Data:	Captain, we are now entering Earth Orbit.

Picard:	Excellent, Mr. Data.  Establish parking orbit over the Academy 
	and inform Chief O'Brien that there will be three to beam down. 

Picard stands up to leave when a funny looking, white spaceship with red 
and blue lights on top and "UNM Police and Parking Services" written on 
its sides pulls up in front of the Enterprise.

Worf:	Sir, we are being hailed by the vessel.

Picard:	On screen.

Police:	Excuse me, but you're not allowed to park here.

Picard:	I beg your pardon?

Police:	You are not displaying a valid permit for this parking area.  You 
	must purchase a permit from StarFleet Academy Parking Services.

Picard:	Well, we shouldn't be any problem officer.  We're just dropping 
	off a student so we shan't be long.

Police: If you fail to remove your vessel from the premises immediately we
	will be forced to issue you a citation.

Picard:	Allright, we'll move.  Is there any place we can legally park to 
	drop him off and help move in for a short time?

Police:	Yes, there is a visitors parking lot at these coordinates.

Worf:	Transmission received, Captain.

Ensign:	Course laid in, Sir.

Picard:	Very well, Engage.

The Enterprise fires up her engines and moves to another zone.  
Arriving at the designated coordinates, they find a rickety looking 
wooden booth and a bored looked Academy Campus Police officer munching 
a donut.

Picard:	Mr. Worf, hail the guard.

Worf:	Contact established.

Picard:	Excuse me, but we'd like to put our ship in parking orbit for a 
	while.

Guard:	Hang on a second.

He stuffs the rest of the donut in his mouth, chews noisily, and then 
wipes his mouth on his sleeve.

Guard:	Can I see your registration?

Picard:	Data, transmit registration code.

Data:	Transmitting.

The guard looks at his screen, then looks up.

Guard:	I'm sorry, I can't let you park here.

Picard:	And why not?

Guard:	Well, you have a student on board, so you legally have to put 
	your rig in student parking.  Besides, we never have any open 
	spots in here anyhow.

Picard:	Well how the hell do you expect us to park in student parking?  
	We neither have a parking permit, nor the desire to get one!

Guard:	Sorry, but rules are rules.  You'll have to go to Police and 
	Parking Services to get a permit.

Picard:	Ensign, plot a course.

Ensign:	Course laid in sir.

Picard:	Engage!

Exterior view...the Enterprise is hovering outside a dull, whitewashed 
building in orbit about the Earth.

Cut to bridge, where Captain Picard is arguing with a Parking Services 
Representative.  

Picard:	What???

Lady:	I'm sorry sir, but we're all sold out of permits in these areas.  
	The only ones we have left are in the "N" lot.
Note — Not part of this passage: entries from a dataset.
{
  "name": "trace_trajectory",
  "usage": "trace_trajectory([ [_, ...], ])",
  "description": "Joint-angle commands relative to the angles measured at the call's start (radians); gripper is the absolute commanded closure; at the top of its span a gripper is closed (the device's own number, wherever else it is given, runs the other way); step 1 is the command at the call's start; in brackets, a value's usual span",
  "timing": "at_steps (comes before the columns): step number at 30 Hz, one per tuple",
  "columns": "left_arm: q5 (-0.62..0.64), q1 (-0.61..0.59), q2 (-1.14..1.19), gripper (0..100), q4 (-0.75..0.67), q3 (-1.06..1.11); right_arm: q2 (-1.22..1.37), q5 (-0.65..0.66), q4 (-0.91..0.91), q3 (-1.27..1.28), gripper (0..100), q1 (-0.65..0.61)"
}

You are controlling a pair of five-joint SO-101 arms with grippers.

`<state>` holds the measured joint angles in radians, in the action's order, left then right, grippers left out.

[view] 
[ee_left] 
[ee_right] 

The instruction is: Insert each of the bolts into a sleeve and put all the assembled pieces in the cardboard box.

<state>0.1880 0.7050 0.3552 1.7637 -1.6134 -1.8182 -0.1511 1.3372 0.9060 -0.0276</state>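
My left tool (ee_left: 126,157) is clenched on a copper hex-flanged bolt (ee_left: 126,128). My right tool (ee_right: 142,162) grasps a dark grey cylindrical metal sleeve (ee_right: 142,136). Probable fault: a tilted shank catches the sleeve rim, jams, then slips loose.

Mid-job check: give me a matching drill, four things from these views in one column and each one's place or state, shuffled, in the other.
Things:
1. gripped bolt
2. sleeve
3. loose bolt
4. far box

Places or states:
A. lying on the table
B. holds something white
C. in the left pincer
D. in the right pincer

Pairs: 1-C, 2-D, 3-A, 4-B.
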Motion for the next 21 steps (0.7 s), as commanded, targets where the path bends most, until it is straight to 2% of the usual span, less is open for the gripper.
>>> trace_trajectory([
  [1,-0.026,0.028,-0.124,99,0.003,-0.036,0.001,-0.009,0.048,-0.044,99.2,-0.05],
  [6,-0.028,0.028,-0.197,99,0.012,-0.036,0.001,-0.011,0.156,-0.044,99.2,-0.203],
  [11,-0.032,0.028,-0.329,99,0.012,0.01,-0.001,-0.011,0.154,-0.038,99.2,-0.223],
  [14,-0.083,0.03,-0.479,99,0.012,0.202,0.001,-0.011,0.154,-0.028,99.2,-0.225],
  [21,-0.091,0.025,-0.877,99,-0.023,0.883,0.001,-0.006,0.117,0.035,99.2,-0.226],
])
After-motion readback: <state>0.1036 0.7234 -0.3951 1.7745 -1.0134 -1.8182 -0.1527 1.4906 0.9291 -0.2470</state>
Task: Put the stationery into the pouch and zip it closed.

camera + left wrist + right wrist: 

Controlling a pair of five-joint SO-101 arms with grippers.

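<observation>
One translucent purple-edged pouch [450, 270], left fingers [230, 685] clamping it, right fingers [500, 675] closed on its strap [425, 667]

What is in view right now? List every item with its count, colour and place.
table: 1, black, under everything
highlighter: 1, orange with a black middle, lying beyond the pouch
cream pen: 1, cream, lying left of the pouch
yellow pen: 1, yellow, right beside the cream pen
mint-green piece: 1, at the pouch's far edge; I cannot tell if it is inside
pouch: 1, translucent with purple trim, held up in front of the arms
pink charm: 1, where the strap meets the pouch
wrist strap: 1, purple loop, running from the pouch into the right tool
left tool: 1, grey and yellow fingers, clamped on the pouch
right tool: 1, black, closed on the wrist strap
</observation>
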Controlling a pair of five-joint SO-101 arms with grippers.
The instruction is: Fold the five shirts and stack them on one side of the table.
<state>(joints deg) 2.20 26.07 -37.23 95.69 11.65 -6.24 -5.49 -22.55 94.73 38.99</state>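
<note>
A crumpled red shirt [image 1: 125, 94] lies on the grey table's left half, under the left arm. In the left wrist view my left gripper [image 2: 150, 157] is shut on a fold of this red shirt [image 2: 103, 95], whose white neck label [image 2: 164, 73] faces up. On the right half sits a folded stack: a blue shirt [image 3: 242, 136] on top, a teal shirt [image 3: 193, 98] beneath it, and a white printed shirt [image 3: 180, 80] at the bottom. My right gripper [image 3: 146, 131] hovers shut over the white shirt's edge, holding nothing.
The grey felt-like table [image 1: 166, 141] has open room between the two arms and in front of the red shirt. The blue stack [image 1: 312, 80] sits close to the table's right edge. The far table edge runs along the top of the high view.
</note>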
Picard:	But the "N" lot is on Rigel 4!

Lady:	Our convenient shuttle service flies between the "N" lot and the 
	campus every 15 days.  Will you be writing a check for your permit
	sir?

Picard:	Lady, you can take that permit and shove it up your...

Exterior view:  The Enterprise warps away.

Riker:	Well Sir, what are we to do now?  We can't park, and Wesley has 
	to get moved into his dorm.  Classes begin tomorrow morning.

Data:	Captain, I am picking up a somewhat remote parking area that is 
	still within transporter range of the campus.  There are several 
	spaces open and I am detecting no Police vehicles in the general 
	area.

Picard:	Well done, Data!  If everyone else in this school can get away 
	with parking illegally, so can we.

The Enterprise moves into an unoccupied space in "Parking Orbit."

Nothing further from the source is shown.